Texto passou pelo Senado e será apreciado pela Câmara

O projeto de lei (PL) 2.963, de 2019, que facilita a compra, posse e o arrendamento para estrangeiros de propriedades rurais no Brasil foi aprovado pelo Senado na última terça-feira. A proposta, que ainda terá que ser votada na Câmara dos Deputados, estabelece que até 25% do território de cada município poderá ser adquirido ou arrendado por pessoas físicas ou empresas de outros países. A aquisição ou posse de áreas maiores do que 15 módulos fiscais, terras em fronteiras e na Amazônia, e a venda para organizações não governamentais, fundos soberanos e fundações ficarão sujeitas à aprovação do Conselho de Defesa Nacional (CDN).

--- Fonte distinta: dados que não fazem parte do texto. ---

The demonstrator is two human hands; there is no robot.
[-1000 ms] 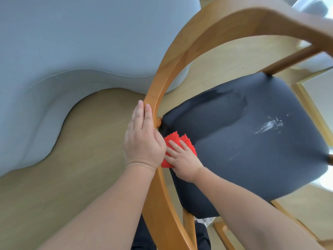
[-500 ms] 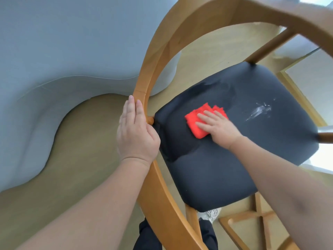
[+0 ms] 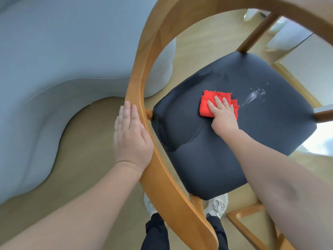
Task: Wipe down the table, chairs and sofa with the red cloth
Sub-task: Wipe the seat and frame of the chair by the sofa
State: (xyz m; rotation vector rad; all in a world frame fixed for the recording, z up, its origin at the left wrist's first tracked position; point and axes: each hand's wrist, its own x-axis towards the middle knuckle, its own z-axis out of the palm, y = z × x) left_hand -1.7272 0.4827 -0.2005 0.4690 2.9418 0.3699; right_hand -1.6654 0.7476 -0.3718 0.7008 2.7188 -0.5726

Pelo texto, a aquisição de imóvel por estrangeiro, além dos limites fixados na lei, poderá ser consentida caso se entenda que a implantação do projeto é prioridade para o desenvolvimento do país. Neste caso, caberá ao Congresso Nacional autorizar o empreendimento por decreto legislativo, após manifestação prévia do Poder Executivo.
Há 49 anos, a Lei 5.709 permitiu a venda de terras para estrangeiros residentes ou para empresas autorizadas a funcionar no Brasil. O relator do projeto, senador Rodrigo Pacheco (MG), argumentou que o texto vigente, no entanto, está envolvido em uma série de controvérsias jurídicas e será revogado caso a nova matéria vire lei.
O presidente da Frente Parlamentar da Agropecuária, deputado federal Alceu Moreira, defende o projeto e diz que, se depender do bloco, o texto passará também na Câmara dos Deputados. “A proposta apresenta todas as regras e limites necessários (à venda para estrangeiros)”, afirma.
Já a Federação dos Trabalhadores na Agricultura é contrária à proposta. “O Congresso deveria se preocupar em ajudar muitos agricultores familiares brasileiros a comprar terra no país”, critica o presidente da entidade, Carlos Joel da Silva, ao cobrar que, primeiro, os parlamentares encontrem soluções para o funcionamento do Programa de Crédito Fundiário e facilitação de legislações para que o pequeno produtor possa se beneficiar.